_Task directions_.
Below this line is the material. Write out only its lines from the one containing "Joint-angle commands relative" through the one containing "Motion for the", both kept, exactly.

——————

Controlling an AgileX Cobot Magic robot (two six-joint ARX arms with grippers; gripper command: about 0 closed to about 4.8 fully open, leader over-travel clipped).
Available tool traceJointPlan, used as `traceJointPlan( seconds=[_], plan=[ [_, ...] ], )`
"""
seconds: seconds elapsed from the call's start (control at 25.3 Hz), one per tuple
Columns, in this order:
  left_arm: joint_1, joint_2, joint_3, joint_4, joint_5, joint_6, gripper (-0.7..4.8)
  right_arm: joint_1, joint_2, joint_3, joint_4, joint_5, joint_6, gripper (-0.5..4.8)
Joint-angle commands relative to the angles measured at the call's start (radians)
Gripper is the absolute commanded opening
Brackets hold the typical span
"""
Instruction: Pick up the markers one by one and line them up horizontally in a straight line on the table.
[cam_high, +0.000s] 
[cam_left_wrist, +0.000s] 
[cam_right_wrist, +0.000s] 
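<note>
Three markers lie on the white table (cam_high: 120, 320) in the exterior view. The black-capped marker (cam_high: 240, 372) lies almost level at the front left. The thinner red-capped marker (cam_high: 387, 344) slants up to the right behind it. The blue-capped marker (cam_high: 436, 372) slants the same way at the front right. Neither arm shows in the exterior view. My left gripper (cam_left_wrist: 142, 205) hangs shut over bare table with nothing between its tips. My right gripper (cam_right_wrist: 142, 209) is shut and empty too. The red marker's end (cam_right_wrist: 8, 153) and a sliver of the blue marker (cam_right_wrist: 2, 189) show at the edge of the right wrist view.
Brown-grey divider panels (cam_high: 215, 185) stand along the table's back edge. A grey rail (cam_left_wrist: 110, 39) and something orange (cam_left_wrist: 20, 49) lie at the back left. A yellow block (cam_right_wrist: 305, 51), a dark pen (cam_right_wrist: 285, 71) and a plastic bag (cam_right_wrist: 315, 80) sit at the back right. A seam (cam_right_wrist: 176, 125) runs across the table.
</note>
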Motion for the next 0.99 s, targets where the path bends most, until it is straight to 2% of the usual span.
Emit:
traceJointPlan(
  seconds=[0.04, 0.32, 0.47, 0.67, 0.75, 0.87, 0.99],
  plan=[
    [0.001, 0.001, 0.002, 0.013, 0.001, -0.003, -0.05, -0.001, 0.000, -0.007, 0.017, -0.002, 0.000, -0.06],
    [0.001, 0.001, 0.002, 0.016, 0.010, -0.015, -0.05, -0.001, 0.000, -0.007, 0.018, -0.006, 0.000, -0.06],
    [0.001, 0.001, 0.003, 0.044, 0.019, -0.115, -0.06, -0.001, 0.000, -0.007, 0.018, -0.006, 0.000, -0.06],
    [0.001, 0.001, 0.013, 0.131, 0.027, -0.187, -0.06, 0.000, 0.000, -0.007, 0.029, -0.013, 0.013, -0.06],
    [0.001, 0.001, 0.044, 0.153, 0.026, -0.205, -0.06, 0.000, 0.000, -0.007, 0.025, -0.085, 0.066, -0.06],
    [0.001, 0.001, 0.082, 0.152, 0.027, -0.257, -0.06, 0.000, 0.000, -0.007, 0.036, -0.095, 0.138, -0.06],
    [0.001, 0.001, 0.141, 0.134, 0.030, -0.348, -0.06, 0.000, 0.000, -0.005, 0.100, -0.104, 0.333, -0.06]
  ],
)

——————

_Answer to this task_.
Joint-angle commands relative to the angles measured at the call's start (radians)
Gripper is the absolute commanded opening
Brackets hold the typical span
"""
Instruction: Pick up the markers one by one and line them up horizontally in a straight line on the table.
[cam_high, +0.000s] 
[cam_left_wrist, +0.000s] 
[cam_right_wrist, +0.000s] 
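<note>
Three markers lie on the white table (cam_high: 120, 320) in the exterior view. The black-capped marker (cam_high: 240, 372) lies almost level at the front left. The thinner red-capped marker (cam_high: 387, 344) slants up to the right behind it. The blue-capped marker (cam_high: 436, 372) slants the same way at the front right. Neither arm shows in the exterior view. My left gripper (cam_left_wrist: 142, 205) hangs shut over bare table with nothing between its tips. My right gripper (cam_right_wrist: 142, 209) is shut and empty too. The red marker's end (cam_right_wrist: 8, 153) and a sliver of the blue marker (cam_right_wrist: 2, 189) show at the edge of the right wrist view.
Brown-grey divider panels (cam_high: 215, 185) stand along the table's back edge. A grey rail (cam_left_wrist: 110, 39) and something orange (cam_left_wrist: 20, 49) lie at the back left. A yellow block (cam_right_wrist: 305, 51), a dark pen (cam_right_wrist: 285, 71) and a plastic bag (cam_right_wrist: 315, 80) sit at the back right. A seam (cam_right_wrist: 176, 125) runs across the table.
</note>
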Motion for the next 0.99 s, targets where the path bends most, until it is straight to 2% of the usual span.

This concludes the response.